> Exercise goal
Please work out how many lines of this material include "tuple", and answer with that number by itself.

> Source data
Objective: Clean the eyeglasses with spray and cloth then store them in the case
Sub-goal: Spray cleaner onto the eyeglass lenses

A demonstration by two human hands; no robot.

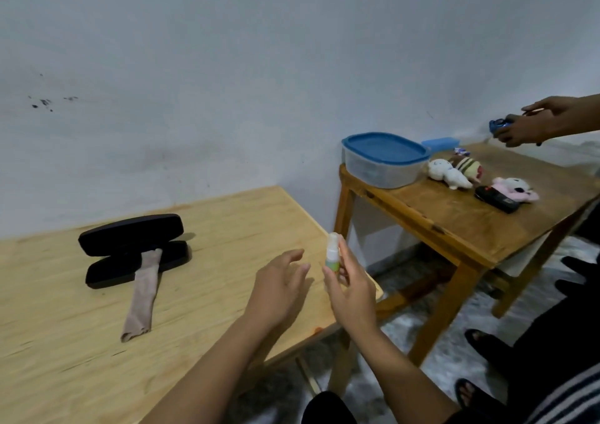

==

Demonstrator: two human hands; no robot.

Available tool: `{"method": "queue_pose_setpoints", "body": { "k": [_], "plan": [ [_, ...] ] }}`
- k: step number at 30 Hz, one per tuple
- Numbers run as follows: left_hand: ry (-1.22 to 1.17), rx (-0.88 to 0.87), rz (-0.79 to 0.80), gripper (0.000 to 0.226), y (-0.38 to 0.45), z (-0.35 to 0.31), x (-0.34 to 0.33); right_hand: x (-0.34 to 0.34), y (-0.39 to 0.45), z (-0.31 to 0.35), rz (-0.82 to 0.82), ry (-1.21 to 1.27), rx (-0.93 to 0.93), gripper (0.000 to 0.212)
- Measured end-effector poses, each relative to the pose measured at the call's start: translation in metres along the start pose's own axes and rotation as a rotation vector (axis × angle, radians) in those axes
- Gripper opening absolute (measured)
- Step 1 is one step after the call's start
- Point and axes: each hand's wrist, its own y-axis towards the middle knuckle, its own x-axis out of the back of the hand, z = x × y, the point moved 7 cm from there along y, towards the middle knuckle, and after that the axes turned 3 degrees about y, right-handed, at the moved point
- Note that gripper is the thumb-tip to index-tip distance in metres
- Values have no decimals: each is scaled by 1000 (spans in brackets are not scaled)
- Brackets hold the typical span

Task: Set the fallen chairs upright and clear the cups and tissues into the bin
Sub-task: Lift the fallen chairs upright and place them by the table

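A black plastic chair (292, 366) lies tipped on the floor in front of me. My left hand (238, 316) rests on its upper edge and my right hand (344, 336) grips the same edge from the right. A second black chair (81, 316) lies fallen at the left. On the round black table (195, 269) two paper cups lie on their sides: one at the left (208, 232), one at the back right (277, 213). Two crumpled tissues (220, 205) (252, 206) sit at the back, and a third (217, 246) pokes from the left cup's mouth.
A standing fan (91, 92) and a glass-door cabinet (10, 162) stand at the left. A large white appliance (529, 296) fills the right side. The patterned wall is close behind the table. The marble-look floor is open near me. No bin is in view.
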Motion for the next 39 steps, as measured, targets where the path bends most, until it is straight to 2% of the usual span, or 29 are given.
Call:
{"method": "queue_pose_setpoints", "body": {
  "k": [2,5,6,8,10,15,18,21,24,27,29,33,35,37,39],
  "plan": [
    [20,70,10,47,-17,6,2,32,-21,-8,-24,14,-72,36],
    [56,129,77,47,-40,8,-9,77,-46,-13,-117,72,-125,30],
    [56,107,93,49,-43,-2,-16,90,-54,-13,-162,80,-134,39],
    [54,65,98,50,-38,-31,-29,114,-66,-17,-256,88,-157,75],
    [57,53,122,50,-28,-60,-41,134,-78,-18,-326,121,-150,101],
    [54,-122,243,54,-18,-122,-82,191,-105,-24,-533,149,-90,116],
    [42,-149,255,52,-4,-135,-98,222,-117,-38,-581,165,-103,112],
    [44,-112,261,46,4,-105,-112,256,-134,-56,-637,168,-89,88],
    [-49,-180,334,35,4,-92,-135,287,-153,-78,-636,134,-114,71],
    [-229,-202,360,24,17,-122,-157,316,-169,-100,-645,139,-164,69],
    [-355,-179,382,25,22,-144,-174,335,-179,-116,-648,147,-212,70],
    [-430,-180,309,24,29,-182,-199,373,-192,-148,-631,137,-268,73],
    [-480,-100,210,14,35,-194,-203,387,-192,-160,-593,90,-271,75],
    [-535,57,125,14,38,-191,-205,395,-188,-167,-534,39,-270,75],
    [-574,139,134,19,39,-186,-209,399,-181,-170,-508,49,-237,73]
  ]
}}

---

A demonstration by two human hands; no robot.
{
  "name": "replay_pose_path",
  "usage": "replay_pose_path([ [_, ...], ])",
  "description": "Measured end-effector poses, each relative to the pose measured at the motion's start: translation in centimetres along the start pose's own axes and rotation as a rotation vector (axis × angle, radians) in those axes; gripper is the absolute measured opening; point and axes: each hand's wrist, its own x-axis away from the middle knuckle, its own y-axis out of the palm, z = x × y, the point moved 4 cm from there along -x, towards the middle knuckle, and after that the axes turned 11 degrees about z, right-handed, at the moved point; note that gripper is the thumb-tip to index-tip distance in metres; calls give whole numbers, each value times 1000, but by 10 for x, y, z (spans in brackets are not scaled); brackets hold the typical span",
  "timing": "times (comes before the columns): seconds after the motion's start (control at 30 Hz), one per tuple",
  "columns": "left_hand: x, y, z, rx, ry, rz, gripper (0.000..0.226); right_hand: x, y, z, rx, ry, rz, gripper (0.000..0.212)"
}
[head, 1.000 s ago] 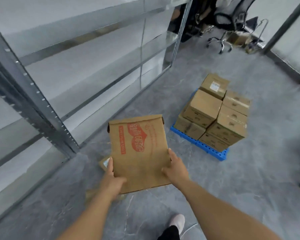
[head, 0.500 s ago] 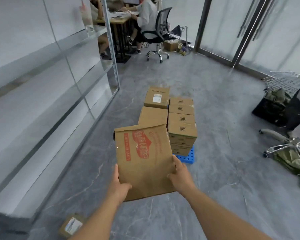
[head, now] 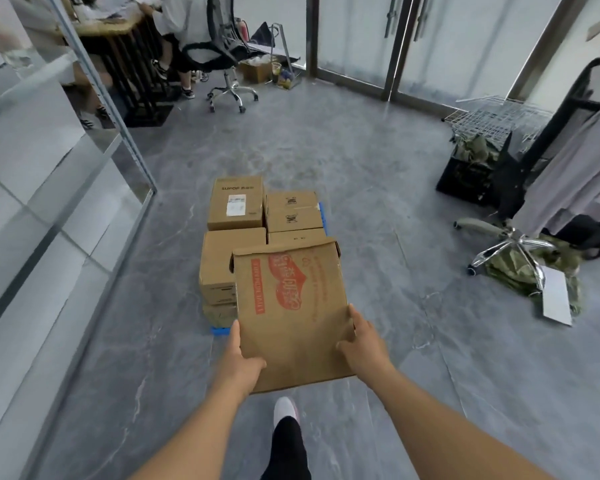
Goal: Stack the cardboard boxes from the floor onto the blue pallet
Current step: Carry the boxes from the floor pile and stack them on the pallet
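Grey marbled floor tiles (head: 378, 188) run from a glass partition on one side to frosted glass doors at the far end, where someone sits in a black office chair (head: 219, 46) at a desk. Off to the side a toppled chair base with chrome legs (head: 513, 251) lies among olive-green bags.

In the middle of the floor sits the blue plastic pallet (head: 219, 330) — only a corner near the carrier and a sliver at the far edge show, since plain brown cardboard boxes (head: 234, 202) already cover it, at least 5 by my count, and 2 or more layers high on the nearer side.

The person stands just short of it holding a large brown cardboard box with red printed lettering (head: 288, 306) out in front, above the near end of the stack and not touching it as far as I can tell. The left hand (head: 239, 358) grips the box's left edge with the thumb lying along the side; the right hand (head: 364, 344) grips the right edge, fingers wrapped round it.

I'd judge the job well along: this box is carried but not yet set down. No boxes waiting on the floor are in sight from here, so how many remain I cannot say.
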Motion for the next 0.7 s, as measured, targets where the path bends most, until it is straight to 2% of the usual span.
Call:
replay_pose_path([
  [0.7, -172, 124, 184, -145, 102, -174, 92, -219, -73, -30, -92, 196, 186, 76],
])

> Solution to this problem
2